• Work instructions: Only one stretch of the listing below is wanted: every line from the first to the line containing "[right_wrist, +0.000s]", set down exactly.
☆ ☆ ☆ ☆ ☆ ☆ ☆
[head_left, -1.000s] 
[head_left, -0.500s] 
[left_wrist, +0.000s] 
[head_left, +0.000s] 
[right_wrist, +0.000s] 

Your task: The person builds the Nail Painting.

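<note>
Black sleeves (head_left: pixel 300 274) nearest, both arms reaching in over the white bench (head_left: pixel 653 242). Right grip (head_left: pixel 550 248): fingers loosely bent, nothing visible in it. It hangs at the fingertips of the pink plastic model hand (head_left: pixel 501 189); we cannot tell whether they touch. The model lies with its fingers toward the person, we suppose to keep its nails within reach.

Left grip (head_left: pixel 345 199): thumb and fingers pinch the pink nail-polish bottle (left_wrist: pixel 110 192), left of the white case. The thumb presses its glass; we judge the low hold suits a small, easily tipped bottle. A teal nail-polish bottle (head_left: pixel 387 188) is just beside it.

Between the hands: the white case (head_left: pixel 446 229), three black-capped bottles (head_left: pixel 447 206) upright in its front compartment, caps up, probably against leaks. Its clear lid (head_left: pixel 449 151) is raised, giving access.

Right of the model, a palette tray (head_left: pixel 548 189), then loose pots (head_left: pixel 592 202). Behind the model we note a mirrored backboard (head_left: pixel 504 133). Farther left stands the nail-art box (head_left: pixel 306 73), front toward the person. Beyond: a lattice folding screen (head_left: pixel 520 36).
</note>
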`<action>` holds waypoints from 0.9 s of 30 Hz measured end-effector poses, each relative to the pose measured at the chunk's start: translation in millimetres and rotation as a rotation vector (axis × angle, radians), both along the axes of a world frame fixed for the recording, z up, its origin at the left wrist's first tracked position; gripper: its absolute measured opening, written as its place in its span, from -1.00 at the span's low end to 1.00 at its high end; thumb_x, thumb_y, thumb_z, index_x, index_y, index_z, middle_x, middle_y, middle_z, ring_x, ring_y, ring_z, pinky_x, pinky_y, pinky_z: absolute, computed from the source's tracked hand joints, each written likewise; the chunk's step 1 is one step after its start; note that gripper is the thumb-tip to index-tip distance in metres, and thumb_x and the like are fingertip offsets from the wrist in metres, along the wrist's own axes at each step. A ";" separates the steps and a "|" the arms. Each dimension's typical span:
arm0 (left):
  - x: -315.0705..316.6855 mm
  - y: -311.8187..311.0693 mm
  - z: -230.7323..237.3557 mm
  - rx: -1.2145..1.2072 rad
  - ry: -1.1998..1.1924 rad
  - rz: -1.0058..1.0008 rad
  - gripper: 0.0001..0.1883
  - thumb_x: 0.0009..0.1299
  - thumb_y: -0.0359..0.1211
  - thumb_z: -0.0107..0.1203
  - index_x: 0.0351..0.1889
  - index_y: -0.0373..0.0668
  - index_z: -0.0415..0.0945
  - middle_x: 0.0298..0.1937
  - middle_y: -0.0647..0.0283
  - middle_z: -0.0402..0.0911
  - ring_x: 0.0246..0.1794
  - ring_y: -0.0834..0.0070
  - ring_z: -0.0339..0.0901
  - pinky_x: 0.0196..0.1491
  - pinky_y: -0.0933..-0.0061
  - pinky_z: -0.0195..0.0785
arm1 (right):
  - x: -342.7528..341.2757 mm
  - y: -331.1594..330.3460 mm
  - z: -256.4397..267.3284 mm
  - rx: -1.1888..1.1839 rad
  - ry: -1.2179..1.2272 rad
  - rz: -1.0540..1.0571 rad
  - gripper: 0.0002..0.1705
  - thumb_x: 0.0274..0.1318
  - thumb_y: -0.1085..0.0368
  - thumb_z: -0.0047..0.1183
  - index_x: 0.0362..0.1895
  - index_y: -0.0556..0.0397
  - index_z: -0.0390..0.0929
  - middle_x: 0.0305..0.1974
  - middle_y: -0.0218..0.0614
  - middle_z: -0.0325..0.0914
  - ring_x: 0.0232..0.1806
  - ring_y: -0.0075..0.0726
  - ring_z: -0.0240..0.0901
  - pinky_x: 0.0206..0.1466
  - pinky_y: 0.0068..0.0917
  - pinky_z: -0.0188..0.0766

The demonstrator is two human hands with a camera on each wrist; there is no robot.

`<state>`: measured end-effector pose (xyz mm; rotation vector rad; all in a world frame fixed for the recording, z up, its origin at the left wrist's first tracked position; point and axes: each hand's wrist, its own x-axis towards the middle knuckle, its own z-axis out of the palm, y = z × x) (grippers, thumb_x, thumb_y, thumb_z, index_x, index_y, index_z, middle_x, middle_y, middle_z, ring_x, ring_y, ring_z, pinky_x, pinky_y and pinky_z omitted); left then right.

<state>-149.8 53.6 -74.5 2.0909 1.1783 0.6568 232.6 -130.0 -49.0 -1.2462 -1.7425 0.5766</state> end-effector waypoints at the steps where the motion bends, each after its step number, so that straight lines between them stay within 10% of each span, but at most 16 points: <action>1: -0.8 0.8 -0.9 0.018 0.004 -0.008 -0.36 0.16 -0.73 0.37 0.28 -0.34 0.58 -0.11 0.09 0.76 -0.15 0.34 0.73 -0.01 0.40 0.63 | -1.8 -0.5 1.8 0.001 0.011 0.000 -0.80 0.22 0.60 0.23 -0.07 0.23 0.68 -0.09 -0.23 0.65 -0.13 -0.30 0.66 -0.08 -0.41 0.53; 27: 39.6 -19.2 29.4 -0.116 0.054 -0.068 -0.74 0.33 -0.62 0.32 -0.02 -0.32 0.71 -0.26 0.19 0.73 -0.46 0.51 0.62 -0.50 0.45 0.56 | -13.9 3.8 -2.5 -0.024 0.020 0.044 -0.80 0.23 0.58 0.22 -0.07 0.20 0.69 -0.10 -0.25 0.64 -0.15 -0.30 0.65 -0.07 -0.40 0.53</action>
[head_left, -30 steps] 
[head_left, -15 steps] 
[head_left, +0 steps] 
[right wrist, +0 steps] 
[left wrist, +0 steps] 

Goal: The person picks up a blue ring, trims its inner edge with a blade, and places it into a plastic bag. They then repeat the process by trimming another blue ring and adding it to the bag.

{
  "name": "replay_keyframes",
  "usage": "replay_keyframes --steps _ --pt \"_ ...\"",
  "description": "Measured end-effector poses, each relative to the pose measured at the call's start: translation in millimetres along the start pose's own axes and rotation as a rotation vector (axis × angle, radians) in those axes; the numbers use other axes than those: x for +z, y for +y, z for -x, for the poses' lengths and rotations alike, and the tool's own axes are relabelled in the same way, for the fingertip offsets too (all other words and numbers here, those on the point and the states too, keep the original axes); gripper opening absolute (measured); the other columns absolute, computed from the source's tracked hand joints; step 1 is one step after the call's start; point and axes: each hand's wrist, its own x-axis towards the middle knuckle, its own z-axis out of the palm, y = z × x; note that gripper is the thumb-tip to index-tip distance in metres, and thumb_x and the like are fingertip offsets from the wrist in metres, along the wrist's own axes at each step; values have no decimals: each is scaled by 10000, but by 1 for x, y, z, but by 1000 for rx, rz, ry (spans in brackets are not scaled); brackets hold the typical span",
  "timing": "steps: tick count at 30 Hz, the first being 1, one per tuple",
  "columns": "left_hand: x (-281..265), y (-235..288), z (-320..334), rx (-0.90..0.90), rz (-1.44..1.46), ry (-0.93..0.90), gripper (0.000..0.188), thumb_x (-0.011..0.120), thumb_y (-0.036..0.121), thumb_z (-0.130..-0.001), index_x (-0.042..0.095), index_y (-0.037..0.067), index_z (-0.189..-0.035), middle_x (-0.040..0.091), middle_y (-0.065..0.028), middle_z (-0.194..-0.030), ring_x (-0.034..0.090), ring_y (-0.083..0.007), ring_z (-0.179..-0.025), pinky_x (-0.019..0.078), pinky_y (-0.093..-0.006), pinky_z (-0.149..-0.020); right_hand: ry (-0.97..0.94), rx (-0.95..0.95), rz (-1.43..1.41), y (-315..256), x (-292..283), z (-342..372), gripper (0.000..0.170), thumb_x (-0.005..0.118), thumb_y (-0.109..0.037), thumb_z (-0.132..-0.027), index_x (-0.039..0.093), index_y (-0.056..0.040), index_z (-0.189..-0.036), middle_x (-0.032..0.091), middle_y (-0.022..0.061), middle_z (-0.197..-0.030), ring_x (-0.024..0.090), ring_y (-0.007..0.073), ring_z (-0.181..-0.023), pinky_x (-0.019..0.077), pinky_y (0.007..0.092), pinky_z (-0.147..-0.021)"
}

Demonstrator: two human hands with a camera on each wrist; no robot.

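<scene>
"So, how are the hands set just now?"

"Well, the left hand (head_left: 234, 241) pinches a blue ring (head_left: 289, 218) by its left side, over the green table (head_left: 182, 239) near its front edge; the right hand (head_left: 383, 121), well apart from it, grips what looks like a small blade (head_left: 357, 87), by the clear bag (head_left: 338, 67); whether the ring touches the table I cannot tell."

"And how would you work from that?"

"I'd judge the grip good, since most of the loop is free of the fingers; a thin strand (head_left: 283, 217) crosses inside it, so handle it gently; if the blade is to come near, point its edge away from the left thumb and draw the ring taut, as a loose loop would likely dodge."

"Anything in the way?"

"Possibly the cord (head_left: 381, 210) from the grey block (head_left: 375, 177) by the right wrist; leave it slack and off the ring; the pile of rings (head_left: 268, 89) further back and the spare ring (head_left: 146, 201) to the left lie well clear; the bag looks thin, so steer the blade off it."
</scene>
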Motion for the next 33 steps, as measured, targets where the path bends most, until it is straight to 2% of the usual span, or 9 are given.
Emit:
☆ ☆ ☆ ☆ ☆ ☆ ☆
• Expected answer:
[head_left, -1.000s] 
[head_left, -0.500s] 
[left_wrist, +0.000s] 
[head_left, +0.000s] 
[right_wrist, +0.000s] 

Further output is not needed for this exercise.